Posted inCulture & Society

Britain says ‘grateful’ to the UAE for pardoning academic

British Foreign Secretary Jeremy Hunt expresses gratitude after the UAE pardoned a British academic sentenced to life in prison on spying charges

Foreign Secretary Jeremy Hunt. (Jack Taylor/Getty Images)
Foreign Secretary Jeremy Hunt. (Jack Taylor/Getty Images)

British Foreign Secretary Jeremy Hunt expressed gratitude to the UAE on Monday for pardoning a British academic sentenced to life in prison on spying charges, as the Briton’s wife expressed her joy at the news.

“Fantastic news about Matthew Hedges. Although we didn’t agree with charges we are grateful to UAE govt for resolving issue speedily,” Hunt said on Twitter.

Hedges’s wife Daniela Tejada, who last saw him on the day he was sentenced last week, told BBC radio: “We’re absolutely elated at the news”.

Hunt said on BBC radio he now expected Hedges to be released “very soon indeed”.
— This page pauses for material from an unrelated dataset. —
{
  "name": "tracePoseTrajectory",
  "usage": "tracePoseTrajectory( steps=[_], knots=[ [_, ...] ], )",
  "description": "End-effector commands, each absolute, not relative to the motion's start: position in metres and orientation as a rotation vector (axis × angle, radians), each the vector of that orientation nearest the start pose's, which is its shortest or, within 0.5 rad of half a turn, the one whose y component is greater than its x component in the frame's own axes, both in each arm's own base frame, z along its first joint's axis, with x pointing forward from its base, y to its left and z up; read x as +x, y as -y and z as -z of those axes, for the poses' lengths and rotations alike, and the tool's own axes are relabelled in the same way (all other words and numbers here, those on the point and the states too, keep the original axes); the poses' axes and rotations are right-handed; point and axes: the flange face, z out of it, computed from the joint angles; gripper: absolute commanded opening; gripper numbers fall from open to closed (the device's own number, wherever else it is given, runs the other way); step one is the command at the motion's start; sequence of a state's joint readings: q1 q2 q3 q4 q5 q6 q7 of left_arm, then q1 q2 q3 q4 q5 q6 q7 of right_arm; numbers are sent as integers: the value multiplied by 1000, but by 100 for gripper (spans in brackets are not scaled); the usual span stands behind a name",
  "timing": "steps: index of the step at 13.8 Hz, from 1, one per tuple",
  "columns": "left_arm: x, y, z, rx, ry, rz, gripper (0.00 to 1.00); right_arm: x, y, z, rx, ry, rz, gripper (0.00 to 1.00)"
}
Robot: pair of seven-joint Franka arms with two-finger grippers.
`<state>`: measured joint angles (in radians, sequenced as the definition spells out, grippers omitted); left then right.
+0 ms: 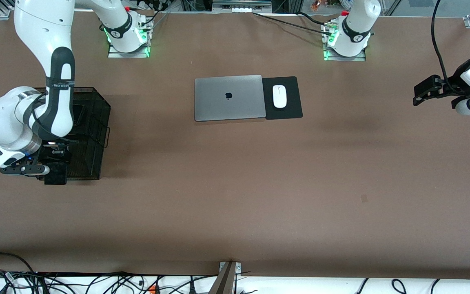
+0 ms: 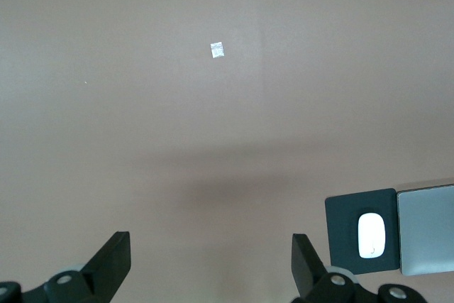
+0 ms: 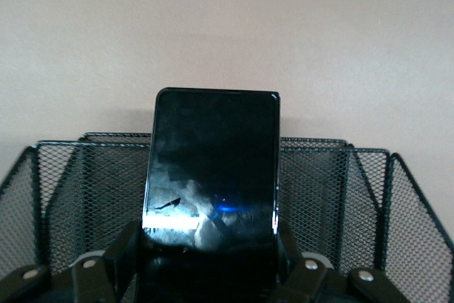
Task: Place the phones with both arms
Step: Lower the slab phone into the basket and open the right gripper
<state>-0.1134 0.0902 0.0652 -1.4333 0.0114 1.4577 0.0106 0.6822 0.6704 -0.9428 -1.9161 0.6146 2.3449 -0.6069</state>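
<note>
Fingers of the right gripper pinch a black phone over the wire basket, frame's lower left. Lift straight, clearing the mesh. Left gripper waits, spread wide, holding nothing, upper right.

I see brown table; silver laptop with black logo; white mouse on black pad; black wire-mesh basket; glossy black phone with bluish glint; white arms, dark grey joint bands; black right gripper, black left gripper; small white speck on brown surface.
</note>
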Motion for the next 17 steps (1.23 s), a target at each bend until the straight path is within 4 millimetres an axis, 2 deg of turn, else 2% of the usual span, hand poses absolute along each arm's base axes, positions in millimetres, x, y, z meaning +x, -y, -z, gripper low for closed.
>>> tracePoseTrajectory(
  steps=[1, 8, 11, 14, 16, 17],
  knots=[
    [569, 26, -633, -3124, -81, -98, 100, 618, 116, -270, -3217, 97, 134, 0],
    [569, 25, -633, -3124, -78, -100, 100, 612, 113, -265, -3167, 68, 56, 1],
    [569, 25, -634, -3124, -78, -98, 100, 612, 112, -265, -3163, 72, 48, 7],
    [568, 25, -634, -3124, -78, -100, 100, 609, 112, -262, -3145, 59, 7, 8],
    [568, 25, -634, -3124, -78, -100, 100, 604, 118, -259, -3119, 44, -47, 26],
    [568, 25, -634, -3124, -78, -100, 100, 604, 118, -259, -3116, 42, -53, 26]
  ],
)
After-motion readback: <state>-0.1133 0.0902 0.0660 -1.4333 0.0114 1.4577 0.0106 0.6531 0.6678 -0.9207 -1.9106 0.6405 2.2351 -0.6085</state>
Hedges, a 31-year-old researcher at Durham University, was detained in Dubai on May 5 while researching the UAE’s foreign and internal security policies after the Arab Spring revolutions of 2011.

After his sentencing, Hedges’s family had submitted a plea for clemency to UAE authorities.

Britain considers the UAE to be a strategic Middle East ally and supplies the country with arms.

Hedges was among more than 700 prisoners pardoned by UAE President Sheikh Khalifa bin Zayed Al-Nahyan on the occasion of National Day.

“Mr Hedges will be permitted to leave the UAE once formalities are completed,” an official statement said.

The UAE showed footage at a news conference in which Hedges purportedly confessed to being an MI6 foreign intelligence agent.

A UAE official said that the presidential pardon came in response to a letter by Hedges’s family delivered by a British official.

Hedges was sentenced to life in jail by a court in Abu Dhabi last week after he was convicted of spying for a foreign country.

UAE state minister for foreign affairs Anwar Gargash said the pardon allowed the two countries to refocus to developing their relations.

“It was always a UAE hope that this matter would be resolved through the common channels of our longstanding partnership. This was a straightforward matter that became unnecessarily complex despite the UAE’s best efforts,” he said in a statement.